● PROBLEM TO SOLVE: Print the data below exactly, but only the lines from the one containing "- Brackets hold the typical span" down to the one containing "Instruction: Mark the", inclusive.

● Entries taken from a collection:
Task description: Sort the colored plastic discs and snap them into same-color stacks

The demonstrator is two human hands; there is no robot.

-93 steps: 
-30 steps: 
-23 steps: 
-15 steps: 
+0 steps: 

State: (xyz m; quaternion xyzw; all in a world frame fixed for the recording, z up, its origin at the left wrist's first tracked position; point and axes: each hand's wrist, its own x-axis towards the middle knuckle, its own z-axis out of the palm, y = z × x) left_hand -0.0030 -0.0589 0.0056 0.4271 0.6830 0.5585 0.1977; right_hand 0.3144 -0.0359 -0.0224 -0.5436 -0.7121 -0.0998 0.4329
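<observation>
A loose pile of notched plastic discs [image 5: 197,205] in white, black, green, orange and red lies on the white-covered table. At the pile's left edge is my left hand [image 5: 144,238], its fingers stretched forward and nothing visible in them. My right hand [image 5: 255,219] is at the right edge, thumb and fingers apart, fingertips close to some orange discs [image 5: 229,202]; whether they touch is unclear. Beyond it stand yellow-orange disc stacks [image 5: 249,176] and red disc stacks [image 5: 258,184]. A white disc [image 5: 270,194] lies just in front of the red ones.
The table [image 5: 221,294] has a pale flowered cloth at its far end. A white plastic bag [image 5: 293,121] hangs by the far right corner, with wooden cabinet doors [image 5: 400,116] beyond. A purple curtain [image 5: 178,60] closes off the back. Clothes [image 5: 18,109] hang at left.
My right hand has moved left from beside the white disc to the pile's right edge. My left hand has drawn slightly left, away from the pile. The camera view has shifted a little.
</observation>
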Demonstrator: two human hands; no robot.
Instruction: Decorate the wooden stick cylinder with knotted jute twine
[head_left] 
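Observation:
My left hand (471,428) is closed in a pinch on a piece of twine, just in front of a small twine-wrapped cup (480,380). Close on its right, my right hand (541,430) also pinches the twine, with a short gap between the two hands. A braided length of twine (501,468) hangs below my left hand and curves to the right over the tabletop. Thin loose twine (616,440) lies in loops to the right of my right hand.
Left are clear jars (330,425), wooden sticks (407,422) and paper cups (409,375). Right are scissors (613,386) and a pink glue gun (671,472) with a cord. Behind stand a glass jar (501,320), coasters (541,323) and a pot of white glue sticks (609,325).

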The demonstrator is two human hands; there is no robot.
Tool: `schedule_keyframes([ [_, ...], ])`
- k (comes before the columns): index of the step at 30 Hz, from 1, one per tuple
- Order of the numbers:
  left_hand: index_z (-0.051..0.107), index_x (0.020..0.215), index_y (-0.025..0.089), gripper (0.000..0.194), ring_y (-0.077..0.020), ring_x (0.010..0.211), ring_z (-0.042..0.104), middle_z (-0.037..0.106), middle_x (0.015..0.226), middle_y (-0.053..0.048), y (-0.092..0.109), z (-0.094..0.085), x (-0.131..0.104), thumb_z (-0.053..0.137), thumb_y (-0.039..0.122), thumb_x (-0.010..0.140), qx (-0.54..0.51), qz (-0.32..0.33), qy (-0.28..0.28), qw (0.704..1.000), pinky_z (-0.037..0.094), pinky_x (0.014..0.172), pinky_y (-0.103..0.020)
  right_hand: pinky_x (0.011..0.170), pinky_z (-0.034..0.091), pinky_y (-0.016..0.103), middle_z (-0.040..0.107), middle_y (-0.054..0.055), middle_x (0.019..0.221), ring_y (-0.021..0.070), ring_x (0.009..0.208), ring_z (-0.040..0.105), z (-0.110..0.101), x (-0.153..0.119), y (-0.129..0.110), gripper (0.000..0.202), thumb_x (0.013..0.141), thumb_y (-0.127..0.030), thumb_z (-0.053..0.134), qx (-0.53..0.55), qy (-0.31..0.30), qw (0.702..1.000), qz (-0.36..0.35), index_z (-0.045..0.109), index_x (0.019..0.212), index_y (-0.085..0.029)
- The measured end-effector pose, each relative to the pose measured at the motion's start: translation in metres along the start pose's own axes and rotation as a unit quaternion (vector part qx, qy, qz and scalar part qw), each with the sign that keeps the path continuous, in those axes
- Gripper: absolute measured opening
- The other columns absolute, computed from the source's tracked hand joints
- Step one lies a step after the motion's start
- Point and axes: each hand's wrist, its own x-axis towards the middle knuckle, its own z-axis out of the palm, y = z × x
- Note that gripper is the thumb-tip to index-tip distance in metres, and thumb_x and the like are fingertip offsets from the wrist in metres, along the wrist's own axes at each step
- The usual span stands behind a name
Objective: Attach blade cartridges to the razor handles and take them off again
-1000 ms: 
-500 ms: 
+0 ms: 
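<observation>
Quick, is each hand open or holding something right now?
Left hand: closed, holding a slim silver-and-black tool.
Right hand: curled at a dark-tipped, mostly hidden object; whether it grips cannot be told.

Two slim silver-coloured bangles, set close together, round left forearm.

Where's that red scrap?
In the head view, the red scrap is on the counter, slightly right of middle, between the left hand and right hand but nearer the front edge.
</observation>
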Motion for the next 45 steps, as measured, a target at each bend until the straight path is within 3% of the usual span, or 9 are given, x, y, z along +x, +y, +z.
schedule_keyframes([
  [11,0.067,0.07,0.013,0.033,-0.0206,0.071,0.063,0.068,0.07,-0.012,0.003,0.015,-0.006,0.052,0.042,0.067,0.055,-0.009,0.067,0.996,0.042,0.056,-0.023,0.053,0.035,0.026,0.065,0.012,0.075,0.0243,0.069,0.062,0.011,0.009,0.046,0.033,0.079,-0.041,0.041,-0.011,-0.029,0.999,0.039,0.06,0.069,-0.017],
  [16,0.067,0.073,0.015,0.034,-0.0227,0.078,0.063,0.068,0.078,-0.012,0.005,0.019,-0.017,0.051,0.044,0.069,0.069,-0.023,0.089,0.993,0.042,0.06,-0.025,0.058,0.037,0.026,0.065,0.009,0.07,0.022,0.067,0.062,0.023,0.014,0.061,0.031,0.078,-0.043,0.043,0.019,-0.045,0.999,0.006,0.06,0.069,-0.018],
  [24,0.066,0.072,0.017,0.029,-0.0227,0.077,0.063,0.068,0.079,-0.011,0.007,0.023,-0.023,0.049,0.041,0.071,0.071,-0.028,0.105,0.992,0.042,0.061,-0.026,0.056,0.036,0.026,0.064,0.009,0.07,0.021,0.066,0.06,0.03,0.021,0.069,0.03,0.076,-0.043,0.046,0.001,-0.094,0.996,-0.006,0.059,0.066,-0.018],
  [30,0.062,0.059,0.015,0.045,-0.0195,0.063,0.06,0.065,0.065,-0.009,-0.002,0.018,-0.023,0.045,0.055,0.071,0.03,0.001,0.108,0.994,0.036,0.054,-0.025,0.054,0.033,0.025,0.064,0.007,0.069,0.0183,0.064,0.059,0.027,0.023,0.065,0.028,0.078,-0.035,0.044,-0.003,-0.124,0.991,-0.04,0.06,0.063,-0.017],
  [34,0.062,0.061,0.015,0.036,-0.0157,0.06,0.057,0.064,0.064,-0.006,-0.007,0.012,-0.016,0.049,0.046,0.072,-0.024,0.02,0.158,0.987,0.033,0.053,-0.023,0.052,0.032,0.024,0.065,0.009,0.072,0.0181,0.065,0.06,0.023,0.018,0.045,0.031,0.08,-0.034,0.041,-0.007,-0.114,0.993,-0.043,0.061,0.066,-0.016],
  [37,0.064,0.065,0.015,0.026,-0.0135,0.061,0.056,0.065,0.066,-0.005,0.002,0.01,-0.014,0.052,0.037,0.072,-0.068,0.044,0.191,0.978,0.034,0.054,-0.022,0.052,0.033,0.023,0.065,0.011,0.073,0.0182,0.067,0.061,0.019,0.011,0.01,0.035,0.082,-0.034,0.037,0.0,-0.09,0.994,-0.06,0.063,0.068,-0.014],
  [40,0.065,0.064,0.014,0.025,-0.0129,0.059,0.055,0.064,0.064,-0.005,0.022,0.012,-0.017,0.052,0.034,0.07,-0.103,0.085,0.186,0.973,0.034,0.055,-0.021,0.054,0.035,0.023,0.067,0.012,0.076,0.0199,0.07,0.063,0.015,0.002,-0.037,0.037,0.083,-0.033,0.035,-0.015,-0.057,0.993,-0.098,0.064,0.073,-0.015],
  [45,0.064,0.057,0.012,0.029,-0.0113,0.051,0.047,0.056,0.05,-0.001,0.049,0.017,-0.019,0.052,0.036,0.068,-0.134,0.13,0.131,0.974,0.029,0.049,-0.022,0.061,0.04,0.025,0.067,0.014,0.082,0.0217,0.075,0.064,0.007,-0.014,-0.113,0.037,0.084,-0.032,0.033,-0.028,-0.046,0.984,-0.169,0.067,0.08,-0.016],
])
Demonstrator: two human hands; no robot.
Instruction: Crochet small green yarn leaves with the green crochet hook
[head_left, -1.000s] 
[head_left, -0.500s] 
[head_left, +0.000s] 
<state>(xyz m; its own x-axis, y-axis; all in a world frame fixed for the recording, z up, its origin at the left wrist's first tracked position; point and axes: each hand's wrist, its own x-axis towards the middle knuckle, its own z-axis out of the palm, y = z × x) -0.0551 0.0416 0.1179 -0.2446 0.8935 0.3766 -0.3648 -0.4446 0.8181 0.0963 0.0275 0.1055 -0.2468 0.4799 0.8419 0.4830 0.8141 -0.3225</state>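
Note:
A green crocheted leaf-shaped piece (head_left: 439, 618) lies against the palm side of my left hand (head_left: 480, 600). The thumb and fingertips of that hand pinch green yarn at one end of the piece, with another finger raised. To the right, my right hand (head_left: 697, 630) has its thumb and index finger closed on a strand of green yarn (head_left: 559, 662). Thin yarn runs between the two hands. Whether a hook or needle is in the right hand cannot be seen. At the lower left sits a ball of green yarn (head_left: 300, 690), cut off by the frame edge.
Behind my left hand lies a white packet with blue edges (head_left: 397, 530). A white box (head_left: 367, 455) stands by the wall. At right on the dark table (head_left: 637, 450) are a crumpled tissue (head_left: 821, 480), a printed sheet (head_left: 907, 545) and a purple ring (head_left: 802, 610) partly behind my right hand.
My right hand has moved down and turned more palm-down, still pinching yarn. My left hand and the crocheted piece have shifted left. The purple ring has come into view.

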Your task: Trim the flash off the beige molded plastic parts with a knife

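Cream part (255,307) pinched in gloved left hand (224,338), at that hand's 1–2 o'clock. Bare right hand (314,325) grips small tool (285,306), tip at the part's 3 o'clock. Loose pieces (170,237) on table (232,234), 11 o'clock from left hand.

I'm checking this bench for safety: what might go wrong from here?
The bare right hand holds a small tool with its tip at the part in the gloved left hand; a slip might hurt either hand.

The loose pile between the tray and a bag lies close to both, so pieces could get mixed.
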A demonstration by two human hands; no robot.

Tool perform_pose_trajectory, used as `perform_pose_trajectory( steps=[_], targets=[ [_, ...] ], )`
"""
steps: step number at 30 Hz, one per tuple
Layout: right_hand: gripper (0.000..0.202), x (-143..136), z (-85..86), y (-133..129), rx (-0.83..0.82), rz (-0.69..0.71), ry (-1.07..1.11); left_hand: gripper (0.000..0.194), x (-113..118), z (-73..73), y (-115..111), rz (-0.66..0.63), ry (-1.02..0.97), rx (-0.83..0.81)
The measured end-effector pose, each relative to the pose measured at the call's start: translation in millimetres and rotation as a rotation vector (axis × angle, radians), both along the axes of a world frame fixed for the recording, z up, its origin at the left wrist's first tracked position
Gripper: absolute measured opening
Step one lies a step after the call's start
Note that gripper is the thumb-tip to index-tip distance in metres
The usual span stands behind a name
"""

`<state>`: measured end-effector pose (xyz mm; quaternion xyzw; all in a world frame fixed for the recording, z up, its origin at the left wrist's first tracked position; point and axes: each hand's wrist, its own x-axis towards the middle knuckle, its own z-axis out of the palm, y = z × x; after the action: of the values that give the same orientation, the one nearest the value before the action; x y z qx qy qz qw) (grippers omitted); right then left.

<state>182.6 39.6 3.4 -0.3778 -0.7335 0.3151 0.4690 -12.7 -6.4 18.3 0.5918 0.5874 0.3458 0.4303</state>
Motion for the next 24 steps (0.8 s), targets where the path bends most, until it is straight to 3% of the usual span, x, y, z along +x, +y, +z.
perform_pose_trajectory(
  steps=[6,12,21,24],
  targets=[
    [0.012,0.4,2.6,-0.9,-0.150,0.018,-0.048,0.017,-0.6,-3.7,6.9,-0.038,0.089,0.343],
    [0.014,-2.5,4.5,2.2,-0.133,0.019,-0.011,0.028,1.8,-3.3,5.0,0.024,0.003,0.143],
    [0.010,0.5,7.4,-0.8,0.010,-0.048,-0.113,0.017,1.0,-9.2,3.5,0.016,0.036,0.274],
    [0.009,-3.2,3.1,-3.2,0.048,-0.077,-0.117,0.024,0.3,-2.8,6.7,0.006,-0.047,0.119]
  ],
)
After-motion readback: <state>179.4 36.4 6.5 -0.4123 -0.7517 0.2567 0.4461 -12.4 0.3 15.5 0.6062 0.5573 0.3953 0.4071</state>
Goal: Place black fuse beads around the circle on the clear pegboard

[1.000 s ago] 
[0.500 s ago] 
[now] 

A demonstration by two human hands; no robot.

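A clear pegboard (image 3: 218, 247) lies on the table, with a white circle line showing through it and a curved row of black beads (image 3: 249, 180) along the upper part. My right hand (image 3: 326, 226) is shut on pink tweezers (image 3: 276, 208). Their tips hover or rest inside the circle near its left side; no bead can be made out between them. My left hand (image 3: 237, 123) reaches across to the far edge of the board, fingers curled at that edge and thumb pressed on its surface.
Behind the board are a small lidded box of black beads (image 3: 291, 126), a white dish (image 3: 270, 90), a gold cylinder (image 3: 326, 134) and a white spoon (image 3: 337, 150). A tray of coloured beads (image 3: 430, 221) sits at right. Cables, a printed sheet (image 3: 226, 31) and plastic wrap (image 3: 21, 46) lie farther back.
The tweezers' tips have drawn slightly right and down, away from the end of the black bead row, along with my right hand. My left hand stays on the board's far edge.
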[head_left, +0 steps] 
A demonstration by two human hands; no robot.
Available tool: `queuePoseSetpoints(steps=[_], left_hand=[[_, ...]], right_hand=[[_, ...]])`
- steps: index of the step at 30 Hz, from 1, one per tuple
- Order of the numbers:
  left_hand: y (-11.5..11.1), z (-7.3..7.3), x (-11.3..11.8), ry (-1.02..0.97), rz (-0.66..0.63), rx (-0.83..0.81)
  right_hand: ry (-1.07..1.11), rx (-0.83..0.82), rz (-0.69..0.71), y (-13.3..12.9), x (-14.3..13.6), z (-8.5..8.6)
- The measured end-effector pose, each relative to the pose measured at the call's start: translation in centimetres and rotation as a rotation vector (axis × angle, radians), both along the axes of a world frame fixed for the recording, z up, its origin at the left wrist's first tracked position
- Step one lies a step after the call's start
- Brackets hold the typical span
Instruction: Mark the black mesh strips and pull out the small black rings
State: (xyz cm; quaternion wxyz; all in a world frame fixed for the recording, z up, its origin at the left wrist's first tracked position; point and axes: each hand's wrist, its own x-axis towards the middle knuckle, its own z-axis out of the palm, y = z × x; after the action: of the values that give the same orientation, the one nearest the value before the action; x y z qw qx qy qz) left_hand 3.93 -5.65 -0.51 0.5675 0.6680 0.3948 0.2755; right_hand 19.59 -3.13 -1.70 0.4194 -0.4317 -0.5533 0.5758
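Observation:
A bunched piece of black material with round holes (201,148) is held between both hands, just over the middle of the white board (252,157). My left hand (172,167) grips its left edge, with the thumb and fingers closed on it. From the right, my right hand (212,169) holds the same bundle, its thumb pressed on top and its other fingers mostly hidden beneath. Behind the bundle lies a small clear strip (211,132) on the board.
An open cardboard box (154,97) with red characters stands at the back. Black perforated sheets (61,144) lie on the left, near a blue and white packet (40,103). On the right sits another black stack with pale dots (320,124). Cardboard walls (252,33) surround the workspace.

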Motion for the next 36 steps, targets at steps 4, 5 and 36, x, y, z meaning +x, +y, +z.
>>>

● EXERCISE SOLUTION:
- Brackets hold the typical span
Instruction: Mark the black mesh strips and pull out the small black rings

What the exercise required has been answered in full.